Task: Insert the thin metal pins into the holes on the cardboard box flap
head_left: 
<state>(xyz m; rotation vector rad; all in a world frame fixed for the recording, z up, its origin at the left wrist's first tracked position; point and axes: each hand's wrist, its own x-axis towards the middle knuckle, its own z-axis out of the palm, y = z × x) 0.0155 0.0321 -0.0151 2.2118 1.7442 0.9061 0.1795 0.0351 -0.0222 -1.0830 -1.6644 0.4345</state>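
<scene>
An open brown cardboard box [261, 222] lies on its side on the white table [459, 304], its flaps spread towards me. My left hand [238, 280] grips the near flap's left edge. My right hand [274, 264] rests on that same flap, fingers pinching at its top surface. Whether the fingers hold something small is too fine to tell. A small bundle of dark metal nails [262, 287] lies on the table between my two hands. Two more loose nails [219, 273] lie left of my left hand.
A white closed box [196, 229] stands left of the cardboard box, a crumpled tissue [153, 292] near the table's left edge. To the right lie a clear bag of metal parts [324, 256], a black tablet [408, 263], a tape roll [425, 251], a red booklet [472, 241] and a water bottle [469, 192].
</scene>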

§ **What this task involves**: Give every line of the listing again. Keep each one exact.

§ **Task answer**:
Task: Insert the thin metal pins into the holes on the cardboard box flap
head_left: 
<state>(xyz m; rotation vector rad; all in a world frame fixed for the recording, z up, its origin at the left wrist's first tracked position; point and axes: each hand's wrist, its own x-axis towards the middle knuckle, its own z-axis out of the palm, y = z × x) 0.0155 0.0321 -0.0151 2.2118 1.7442 0.9061 0.1795 0.0351 -0.0222 -1.0830 -1.6644 0.4345</state>
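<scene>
An open brown cardboard box [261, 222] lies on its side on the white table [459, 304], its flaps spread towards me. My left hand [238, 280] grips the near flap's left edge. My right hand [274, 264] rests on that same flap, fingers pinching at its top surface. Whether the fingers hold something small is too fine to tell. A small bundle of dark metal nails [262, 287] lies on the table between my two hands. Two more loose nails [219, 273] lie left of my left hand.
A white closed box [196, 229] stands left of the cardboard box, a crumpled tissue [153, 292] near the table's left edge. To the right lie a clear bag of metal parts [324, 256], a black tablet [408, 263], a tape roll [425, 251], a red booklet [472, 241] and a water bottle [469, 192].
</scene>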

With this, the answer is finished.